Task objective: Set down, exactly, every line from the top of the listing through the one holding "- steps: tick".

----

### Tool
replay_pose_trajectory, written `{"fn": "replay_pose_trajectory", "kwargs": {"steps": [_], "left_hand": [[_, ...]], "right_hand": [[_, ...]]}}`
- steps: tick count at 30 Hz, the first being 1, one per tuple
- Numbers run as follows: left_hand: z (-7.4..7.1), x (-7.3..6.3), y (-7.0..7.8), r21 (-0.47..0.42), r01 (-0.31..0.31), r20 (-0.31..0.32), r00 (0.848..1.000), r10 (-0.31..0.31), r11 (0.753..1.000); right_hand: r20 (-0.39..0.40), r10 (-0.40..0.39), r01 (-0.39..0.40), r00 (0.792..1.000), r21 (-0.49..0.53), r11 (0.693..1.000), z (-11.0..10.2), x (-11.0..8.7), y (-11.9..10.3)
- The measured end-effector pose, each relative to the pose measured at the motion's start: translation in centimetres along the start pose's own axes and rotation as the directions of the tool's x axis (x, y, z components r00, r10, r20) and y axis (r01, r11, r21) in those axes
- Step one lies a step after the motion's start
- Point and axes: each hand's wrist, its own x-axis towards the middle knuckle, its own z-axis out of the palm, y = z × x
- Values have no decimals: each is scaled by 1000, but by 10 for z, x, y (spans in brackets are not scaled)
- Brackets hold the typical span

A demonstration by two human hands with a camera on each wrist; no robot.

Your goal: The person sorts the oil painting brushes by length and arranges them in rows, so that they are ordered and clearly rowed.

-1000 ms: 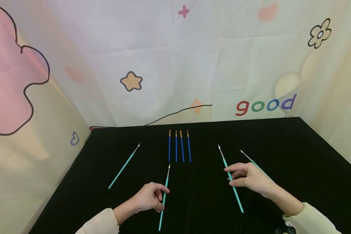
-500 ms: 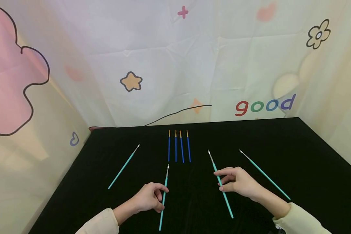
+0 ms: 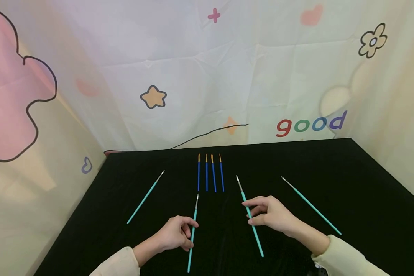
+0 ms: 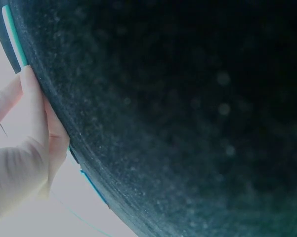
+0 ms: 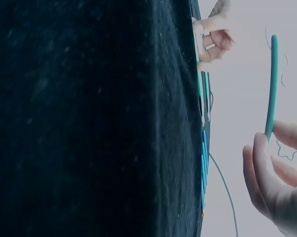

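Observation:
My left hand pinches a teal paintbrush near the front middle of the table, its bristles pointing away from me. In the left wrist view, the brush's handle end sticks out past the thumb, close to the black cloth. To the right, my right hand grips a second teal paintbrush between thumb and fingers, tip leaning left. The right wrist view shows this brush's handle raised off the cloth. Several blue paintbrushes with orange-brown tips lie side by side, beyond the left hand's brush.
One teal paintbrush lies slanted at the left, and another teal paintbrush slants the other way at the right. All rest on a black cloth-covered table. A printed curtain stands behind and along the sides.
My right hand has carried its paintbrush leftward, away from the teal brush lying at the right, which now shows whole. The left hand has stayed in place with its brush.

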Motion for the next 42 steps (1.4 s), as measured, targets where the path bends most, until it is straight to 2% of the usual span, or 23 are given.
{"fn": "replay_pose_trajectory", "kwargs": {"steps": [12,22,27,38,42], "left_hand": [[0,-1,-1,4,12,-6,1000,-12,1000],[-1,0,1,1,28,10,1000,-28,1000],[-1,0,1,-4,26,15,1000,-26,1000],[-1,1,-1,9,17,-2,1000,-17,1000],[0,1,-1,4,9,-8,1000,-9,1000]], "right_hand": [[0,13,-13,1000,2,1000,18,6,-4],[3,68,-68,998,-7,998,30,14,-9],[7,96,-96,995,25,995,37,18,-9],[28,83,-85,996,74,994,54,26,-8],[46,103,-107,994,94,990,59,28,-9]]}}
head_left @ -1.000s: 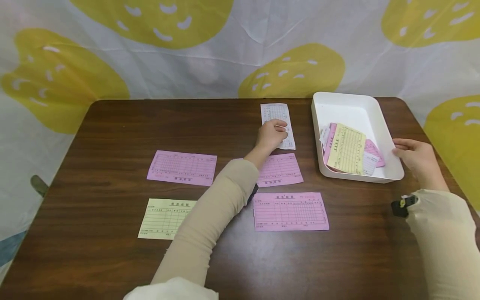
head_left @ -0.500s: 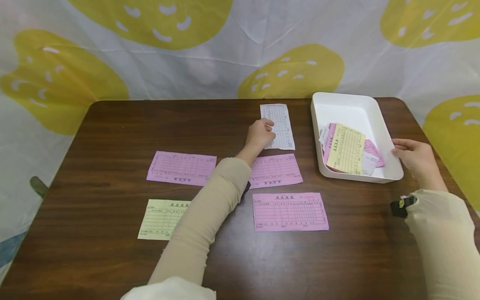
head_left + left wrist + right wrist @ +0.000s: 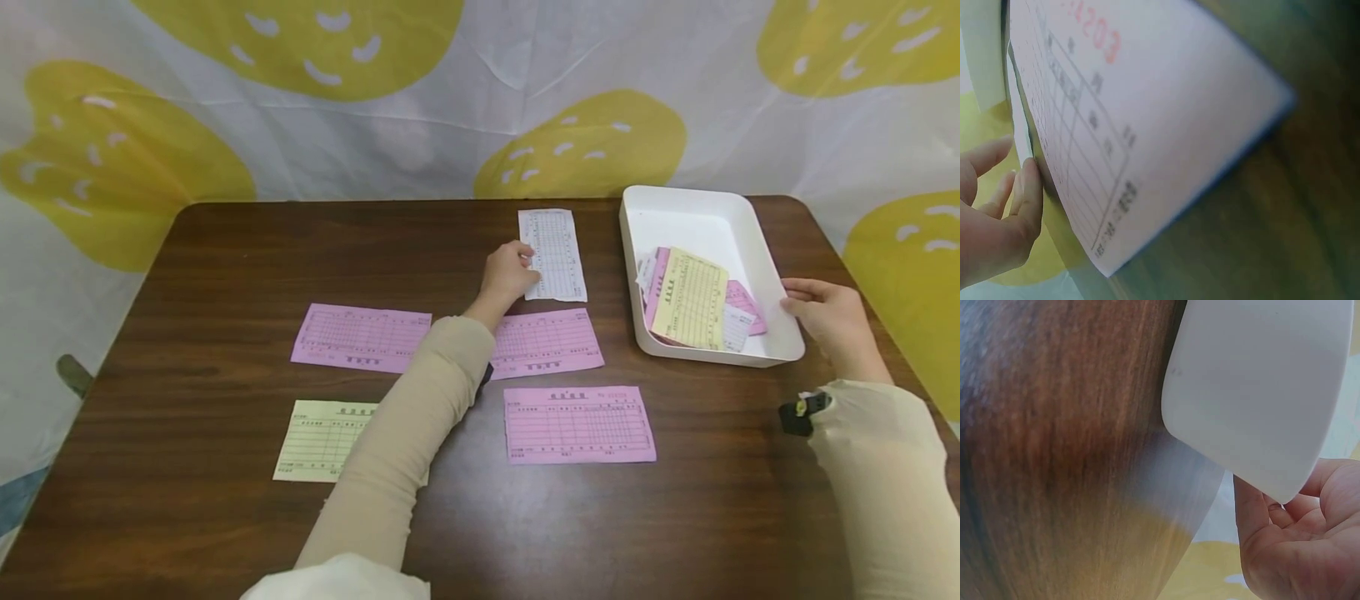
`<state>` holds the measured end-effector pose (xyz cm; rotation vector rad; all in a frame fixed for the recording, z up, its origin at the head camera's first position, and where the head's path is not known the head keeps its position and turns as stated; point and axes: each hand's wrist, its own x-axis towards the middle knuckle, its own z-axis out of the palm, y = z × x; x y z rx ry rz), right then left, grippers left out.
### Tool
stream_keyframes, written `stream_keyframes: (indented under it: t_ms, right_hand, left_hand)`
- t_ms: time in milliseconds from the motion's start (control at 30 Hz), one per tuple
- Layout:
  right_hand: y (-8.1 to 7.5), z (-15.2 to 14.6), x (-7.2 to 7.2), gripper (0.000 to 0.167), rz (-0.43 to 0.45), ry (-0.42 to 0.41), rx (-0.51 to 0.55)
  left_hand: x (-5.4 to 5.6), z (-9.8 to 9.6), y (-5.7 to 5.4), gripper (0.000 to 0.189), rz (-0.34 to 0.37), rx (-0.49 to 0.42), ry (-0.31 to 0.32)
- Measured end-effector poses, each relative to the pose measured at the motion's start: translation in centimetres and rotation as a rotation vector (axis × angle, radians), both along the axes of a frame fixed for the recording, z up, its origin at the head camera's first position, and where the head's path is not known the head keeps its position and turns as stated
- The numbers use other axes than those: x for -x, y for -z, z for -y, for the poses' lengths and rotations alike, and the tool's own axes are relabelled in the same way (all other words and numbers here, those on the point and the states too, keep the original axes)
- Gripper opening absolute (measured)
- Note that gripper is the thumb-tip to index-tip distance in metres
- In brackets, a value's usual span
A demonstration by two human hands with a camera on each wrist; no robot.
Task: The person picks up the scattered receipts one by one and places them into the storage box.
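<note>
Left hand (image 3: pixel 508 271) leftward across slip (image 3: pixel 559 252), apparently

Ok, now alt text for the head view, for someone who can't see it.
A person's left hand is at the left edge of a white slip on a dark wooden table, while the right hand holds the right side of a white tray of paper slips. Three pink slips and a yellow slip lie there too.

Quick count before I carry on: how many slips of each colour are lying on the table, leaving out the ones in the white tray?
Pink slips: 3
Yellow slip: 1
White slip: 1
Total: 5
</note>
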<state>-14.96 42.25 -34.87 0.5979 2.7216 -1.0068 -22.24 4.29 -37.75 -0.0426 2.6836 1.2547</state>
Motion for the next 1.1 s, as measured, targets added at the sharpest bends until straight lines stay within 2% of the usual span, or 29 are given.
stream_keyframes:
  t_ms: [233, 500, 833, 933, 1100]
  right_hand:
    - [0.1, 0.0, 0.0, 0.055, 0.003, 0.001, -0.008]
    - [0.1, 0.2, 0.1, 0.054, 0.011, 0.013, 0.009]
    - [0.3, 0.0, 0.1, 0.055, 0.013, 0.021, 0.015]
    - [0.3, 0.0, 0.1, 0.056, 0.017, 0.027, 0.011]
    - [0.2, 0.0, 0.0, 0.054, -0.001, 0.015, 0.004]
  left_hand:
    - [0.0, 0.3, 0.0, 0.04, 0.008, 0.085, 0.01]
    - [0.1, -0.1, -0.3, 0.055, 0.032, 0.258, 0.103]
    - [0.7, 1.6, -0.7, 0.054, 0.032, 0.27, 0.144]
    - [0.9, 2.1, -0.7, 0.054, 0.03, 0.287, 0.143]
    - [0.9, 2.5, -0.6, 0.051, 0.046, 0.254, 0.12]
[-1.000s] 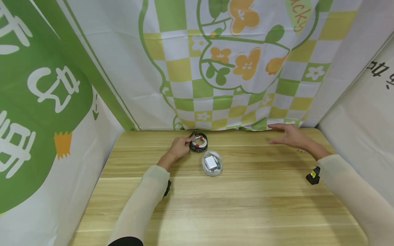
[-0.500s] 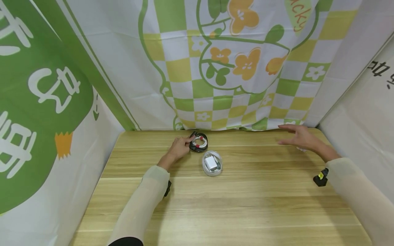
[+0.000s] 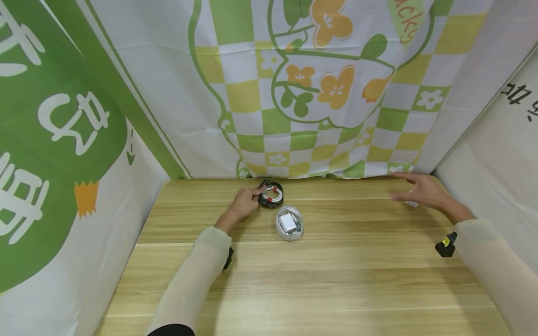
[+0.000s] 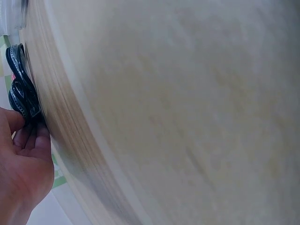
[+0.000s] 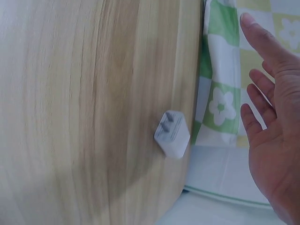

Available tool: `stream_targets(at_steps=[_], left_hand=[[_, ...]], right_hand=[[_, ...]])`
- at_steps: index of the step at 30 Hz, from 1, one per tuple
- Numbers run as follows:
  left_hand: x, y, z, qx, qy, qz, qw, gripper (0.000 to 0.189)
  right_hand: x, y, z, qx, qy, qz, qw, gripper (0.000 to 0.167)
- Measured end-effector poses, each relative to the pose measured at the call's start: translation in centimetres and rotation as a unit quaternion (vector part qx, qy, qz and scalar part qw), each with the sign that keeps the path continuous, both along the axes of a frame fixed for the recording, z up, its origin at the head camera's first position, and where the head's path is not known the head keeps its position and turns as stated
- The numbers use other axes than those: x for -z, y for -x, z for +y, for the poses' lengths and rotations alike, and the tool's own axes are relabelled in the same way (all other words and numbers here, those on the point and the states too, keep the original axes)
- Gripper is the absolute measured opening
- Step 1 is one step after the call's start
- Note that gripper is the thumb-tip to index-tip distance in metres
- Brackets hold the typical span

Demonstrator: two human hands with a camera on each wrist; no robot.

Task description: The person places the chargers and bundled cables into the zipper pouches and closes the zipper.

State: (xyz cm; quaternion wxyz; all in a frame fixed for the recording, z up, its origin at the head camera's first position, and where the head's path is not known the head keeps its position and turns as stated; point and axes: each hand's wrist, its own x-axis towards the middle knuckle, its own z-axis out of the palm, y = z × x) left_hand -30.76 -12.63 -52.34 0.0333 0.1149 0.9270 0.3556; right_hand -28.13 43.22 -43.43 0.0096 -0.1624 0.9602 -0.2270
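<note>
My left hand (image 3: pixel 244 204) pinches the left edge of a coiled black cable (image 3: pixel 271 204) near the table's back edge. A white cable coil (image 3: pixel 278 192) with red ties lies within the black one. In the left wrist view, the thumb and fingers of the left hand (image 4: pixel 29 161) meet at the end of the black cable (image 4: pixel 21 91). My right hand (image 3: pixel 424 191) hovers with spread fingers over the back right corner, holding nothing. Below it, a white charger plug (image 5: pixel 172 136) lies on the wood, its two prongs showing; the hand is apart from it.
A clear cable coil (image 3: pixel 279 229) with a white charger block (image 3: pixel 288 223) in its middle lies just in front of the black cable. The wooden table (image 3: pixel 328 275) ends at a patterned cloth (image 3: pixel 302 140) behind. Printed cloth walls stand on both sides.
My right hand has moved right, across the back of the table, and more of the white charger plug now shows beneath it. The left hand keeps its hold on the black cable.
</note>
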Motion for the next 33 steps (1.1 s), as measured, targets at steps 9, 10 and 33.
stream_targets(at_steps=[9,10,33], left_hand=[[0.0,-0.1,-0.2,-0.003,-0.001,-0.002,1.0,0.056],[0.0,-0.1,-0.3,-0.004,0.001,-0.001,1.0,0.056],[-0.2,-0.3,-0.1,-0.001,-0.008,0.004,1.0,0.055]], right_hand=[[1.0,0.2,1.6,-0.028,0.04,0.04,0.998,0.079],[1.2,0.2,1.8,-0.029,0.046,0.035,0.9979,0.079],[4.7,-0.7,4.4,0.055,0.056,-0.016,0.9968,0.088]])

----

Task output:
### Tool
replay_pose_trajectory, written `{"fn": "replay_pose_trajectory", "kwargs": {"steps": [_], "left_hand": [[_, ...]], "right_hand": [[_, ...]]}}`
- steps: tick count at 30 Hz, the first being 1, one per tuple

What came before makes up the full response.